1.1. Alla stregua dell’appello dell’Ufficio, riprodotto nel corpo del motivo, ‘la questione della inesistenza delle operazioni fatturate e della relativa prova apparteneva ai temi di giudizio e di prova del procedimento di appello. Ebbene la C.T.R. ha risolto tale questione controversa dandone conto con ‘ellittica motivazione . Non è chi non veda l’evidente apparenza, o se si preferisce l’inesistenza, di una simile motivazione, che si limita ad affermare che una delle parti ha fornito la prova che su di essa incombeva, senza indicare -non solo per quali ragioni le fonti di prova allegate siano sufficienti a dare tale prova, ma -neanche quali siano le fonti di prova prese in considerazione . I Giudici d’appello si limitano a enunciare il risultato del proprio giudizio, senza in alcun modo indicare le ragioni onde essi sono pervenuti a tale conclusione .
1.2. Il motivo – che si sottrae all’eccezione di inammissibilità di cui al controricorso, perché è manifestamente autosufficiente ed individua con precisione il vizio affliggente la sentenza impugnata, deducendo pertinente paradigma censorio – è fondato.
A fronte di riprese riguardanti sia le imposte dirette che l’IVA in dipendenza dalla contabilizzazione di fatture per ‘operazioni inesistenti’ (cfr ., in part., il riassunto delle contestazioni mosse alla contribuente di cui a p. 2 controric.), ed a fronte di un articolato atto d’appello agenziale, volto a contrastare la decisione della CTP sia in punto di fatto, attraverso un’analitica disamina degli indizi comprovanti, nell’ottica della parte pubblica, la fittizietà delle operazioni documentate nelle fatture, sia in punto di diritto, attraverso una parimenti analitica disamina della disciplina sulla deduzione dei costi e sulla detrazione dell’IVA, la CTR si limita ad un’acritica ed immotivata adesione alla decisione della CTP. Ciò,
-da un lato, valutando, dichiaratamente, il solo ‘materiale probatorio, dimesso in atti dalla ricorrente’,
peraltro di per sé non minimamente elencato, riassunto ed esaminato criticamente, con pregiudiziale squalificazione del quadro indiziario offerto dall’Ufficio;
-dall’altro lato, senza render conto, neppure per sommi capi, del percorso giustificativo della decisione di primo grado, non trascritta né riassunta; senza enunciare le doglianze proposte dall’Ufficio in appello e senza ‘a fortiori’ esaminare il merito di queste in rapporto alla motivazione di quella;
-dall’altro lato ancora, ritenendo ‘ex se’ privo di ‘valenza probatoria’ il decreto di rinvio a giudizio perché ‘del tutto immotivato’, senza tener conto del fatto in sé dell’emissione di tale decreto.
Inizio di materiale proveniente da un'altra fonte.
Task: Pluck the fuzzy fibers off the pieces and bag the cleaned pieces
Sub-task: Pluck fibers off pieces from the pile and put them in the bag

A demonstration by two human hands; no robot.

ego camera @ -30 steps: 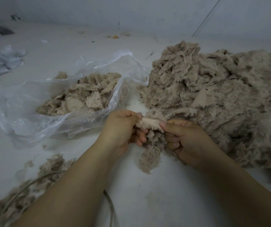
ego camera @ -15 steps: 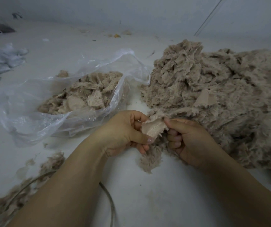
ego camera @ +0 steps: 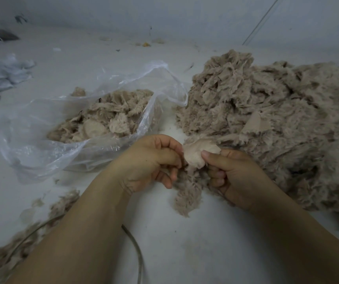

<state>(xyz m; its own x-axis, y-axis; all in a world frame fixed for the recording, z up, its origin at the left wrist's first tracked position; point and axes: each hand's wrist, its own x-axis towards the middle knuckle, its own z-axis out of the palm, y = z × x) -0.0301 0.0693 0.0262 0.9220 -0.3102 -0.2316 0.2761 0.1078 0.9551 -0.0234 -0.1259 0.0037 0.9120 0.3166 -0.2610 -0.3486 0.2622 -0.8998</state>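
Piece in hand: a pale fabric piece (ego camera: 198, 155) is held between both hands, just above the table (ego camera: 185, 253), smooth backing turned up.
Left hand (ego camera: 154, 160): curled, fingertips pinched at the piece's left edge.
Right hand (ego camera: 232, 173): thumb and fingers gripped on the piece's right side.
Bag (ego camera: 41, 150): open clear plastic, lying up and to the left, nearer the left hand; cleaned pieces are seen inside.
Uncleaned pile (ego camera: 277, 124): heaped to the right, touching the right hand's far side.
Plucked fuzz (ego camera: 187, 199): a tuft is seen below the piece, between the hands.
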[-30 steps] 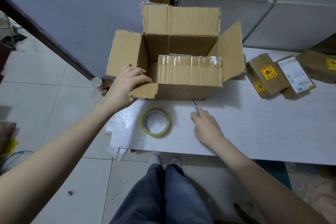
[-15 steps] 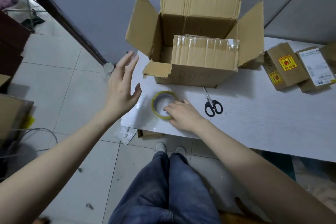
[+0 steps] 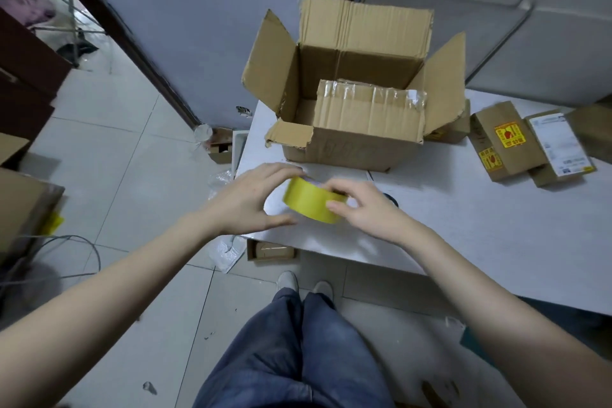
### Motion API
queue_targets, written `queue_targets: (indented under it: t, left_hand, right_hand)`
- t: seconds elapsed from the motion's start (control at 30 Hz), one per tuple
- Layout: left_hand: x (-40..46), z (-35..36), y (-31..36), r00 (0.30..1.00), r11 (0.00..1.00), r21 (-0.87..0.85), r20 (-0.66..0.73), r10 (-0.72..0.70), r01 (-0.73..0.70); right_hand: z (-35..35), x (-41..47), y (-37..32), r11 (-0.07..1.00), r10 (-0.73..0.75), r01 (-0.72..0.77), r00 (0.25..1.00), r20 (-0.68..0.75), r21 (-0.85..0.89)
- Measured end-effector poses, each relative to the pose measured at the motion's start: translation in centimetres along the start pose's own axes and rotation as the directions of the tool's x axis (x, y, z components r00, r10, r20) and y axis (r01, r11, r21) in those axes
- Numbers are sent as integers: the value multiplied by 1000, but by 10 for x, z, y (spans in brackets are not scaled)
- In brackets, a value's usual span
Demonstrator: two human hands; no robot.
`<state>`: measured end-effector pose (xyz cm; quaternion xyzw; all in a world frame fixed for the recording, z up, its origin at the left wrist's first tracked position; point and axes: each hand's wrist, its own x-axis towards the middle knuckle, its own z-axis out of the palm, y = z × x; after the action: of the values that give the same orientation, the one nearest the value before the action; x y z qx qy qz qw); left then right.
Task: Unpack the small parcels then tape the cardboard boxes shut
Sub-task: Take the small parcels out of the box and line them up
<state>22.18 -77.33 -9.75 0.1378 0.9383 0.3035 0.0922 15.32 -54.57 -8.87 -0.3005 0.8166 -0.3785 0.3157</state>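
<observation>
Both hands, left hand (image 3: 246, 200) and right hand (image 3: 362, 209), now hold the yellow tape roll (image 3: 313, 202), lifted off the desk (image 3: 463, 228). The open box (image 3: 351, 116) can be taped next.

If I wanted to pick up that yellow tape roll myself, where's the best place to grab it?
Grip the roll of yellow tape across its curved outer band, coming from both sides. It is a wide ring tilted off the white table, so its rounded edge is exposed; the left hand and right hand already pinch it that way.
</observation>
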Motion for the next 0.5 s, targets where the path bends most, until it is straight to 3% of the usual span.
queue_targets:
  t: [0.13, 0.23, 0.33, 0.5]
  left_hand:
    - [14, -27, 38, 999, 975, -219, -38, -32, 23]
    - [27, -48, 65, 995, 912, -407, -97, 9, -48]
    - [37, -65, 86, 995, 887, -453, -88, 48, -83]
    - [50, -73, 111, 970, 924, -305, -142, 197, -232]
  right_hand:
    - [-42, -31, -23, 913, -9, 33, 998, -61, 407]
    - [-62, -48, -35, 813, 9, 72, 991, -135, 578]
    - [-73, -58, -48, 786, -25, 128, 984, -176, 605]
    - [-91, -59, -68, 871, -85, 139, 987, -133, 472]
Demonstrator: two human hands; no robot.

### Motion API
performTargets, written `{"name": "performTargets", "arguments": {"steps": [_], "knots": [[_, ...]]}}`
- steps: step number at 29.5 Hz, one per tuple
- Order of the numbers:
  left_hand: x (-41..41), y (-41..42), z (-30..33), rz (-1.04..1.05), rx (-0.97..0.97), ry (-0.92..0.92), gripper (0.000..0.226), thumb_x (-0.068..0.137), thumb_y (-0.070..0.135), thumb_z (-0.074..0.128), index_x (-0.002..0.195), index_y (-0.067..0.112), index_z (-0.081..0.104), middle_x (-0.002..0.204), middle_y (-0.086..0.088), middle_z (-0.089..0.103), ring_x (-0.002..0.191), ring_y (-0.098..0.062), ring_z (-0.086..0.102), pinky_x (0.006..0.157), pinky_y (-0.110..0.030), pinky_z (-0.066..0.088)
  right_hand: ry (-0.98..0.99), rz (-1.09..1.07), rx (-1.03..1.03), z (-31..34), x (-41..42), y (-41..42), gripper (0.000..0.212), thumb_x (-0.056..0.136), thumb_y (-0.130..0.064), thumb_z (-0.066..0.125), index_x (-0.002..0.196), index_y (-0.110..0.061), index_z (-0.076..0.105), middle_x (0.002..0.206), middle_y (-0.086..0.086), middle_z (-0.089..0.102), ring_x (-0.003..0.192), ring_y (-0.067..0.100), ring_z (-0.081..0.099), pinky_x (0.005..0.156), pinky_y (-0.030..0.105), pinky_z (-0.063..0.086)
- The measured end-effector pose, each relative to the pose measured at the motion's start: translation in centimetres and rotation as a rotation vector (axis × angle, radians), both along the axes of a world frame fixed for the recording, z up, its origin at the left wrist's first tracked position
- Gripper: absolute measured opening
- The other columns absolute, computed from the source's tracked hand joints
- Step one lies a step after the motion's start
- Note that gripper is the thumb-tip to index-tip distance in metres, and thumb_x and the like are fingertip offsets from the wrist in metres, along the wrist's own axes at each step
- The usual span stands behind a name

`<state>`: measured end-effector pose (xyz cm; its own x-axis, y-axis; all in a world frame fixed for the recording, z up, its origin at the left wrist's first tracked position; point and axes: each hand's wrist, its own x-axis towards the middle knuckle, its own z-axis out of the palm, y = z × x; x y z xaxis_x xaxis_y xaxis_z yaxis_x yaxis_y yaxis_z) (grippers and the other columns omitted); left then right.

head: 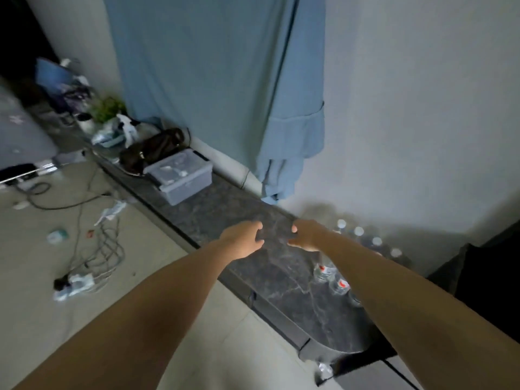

Ne consegue che la sentenza impugnata esibisce una motivazione meramente apparente: come tale, per l’effetto, censurabile in cassazione, ai sensi dell’insegnamento di Sez. U, n. 8053 del 07/04/2014, Rv. 629830 -01.
Con il secondo motivo di ricorso si denuncia: ‘In relazione all’art. 360, comma primo, numero 4), cod. proc civ., violazione dell’art. 15 del d.lgs. 31 dicembre 1992, n. 546’.
2.1. La CTR ha condannato l’Agenzia alle spese nonostante la mancata costituzione della contribuente.
2.2. Il motivo è fondato.
La mancata costituzione della contribuente (ciò di cui la stessa sentenza impugnata dà atto) in nessun modo avrebbe potuto generare poste liquidabili in suo favore a titolo di spese, in difetto di attività difensiva ristorabile.
In definitiva, la sentenza impugnata va cassata con rinvio, per nuovo esame ed altresì per la definitiva regolazione tra le parti delle spese, comprese quelle del presente grado di legittimità.
P.Q.M.
In integrale accoglimento del ricorso, cassa la sentenza impugnata con rinvio alla Corte di giustizia tributaria di secondo grado della Lombardia, per nuovo esame e per le spese.
Così deciso a Roma, lì 21 novembre 2024.